Finance Ministry will go through the proposal seeking a hike in the investment limit of pension funds by up to 50 per cent and then refer the matter to an expert committee, PFRDA has said.
“We are discussing it. They (Finance Ministry) will go through it and then probably refer it to somebody (committee or expert group) to increase investment limit of pension fund into equity market,” PFRDA chairman Hemant G Contractor told PTI.
The Pension Fund Regulatory and Development Authority of India (PFRDA) has sought approval of Finance Ministry to raise the limit of government employees’ pension funds in the stock market up to 50 per cent.

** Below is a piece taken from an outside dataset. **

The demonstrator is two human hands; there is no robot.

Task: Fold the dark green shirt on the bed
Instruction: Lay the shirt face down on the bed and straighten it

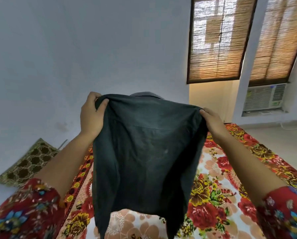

Currently, the pension funds under PFRDA is allowed to invest up to 15 per cent of the corpus into stock market.
Contractor said state and central government employees should be allowed to invest more in equity market.
“They should also get the same exposure to the stock market as the employees of private sector get which is at 50 per cent,” he added.
The raise in investment limit into equity market is one of the recommendations of the G N Bajpai committee stating the investment of pension funds into stocks market should be enhanced.
PFRDA had set up an expert panel under the chairmanship of ex-Sebi chief G N Bajpai to review investment guidelines for National Pension System (NPS) schemes in private sector.
Contractor said equity in the long run is always better performing than other instruments.
The Bajpai committee has recommended diversifying investment portfolio of NPS scheme into private equity and venture capital funds.
PFRDA regulates NPS which is subscribed by employees of both central and state governments, besides private institutions and unorganised sectors.
At present, NPS funds can be invested in government securities, corporate bonds and equities.
The Centre had introduced the New Pension System (NPS) in January 2004.
Total assets managed under NPS are about Rs 82,000 crore, while the private sector’s contribution is just Rs 5,000 crore.